### Task statement
Because the listing below is to be kept intact, restate all of it word for word.
+===+
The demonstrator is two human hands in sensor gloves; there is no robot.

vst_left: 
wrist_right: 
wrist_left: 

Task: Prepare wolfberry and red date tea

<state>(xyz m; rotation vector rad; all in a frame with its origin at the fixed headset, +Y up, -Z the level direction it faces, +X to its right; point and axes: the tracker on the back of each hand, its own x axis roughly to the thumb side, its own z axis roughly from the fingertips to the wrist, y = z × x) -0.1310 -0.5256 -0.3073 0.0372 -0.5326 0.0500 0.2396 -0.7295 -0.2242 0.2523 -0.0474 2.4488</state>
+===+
### Task response
The demonstrator is two human hands in sensor gloves; there is no robot.

vst_left: 
wrist_right: 
wrist_left: 

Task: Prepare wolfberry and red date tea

<state>(xyz m; rotation vector rad; all in a frame with its origin at the fixed headset, +Y up, -Z the level direction it faces, +X to its right; point and axes: the tracker on the back of each hand, its own x axis roughly to the thumb side, its own z axis roughly from the fingertips to the wrist, y = z × x) -0.1310 -0.5256 -0.3073 0.0372 -0.5326 0.0500 0.2396 -0.7295 -0.2242 0.2523 -0.0474 2.4488</state>

This brings the exercise to completion.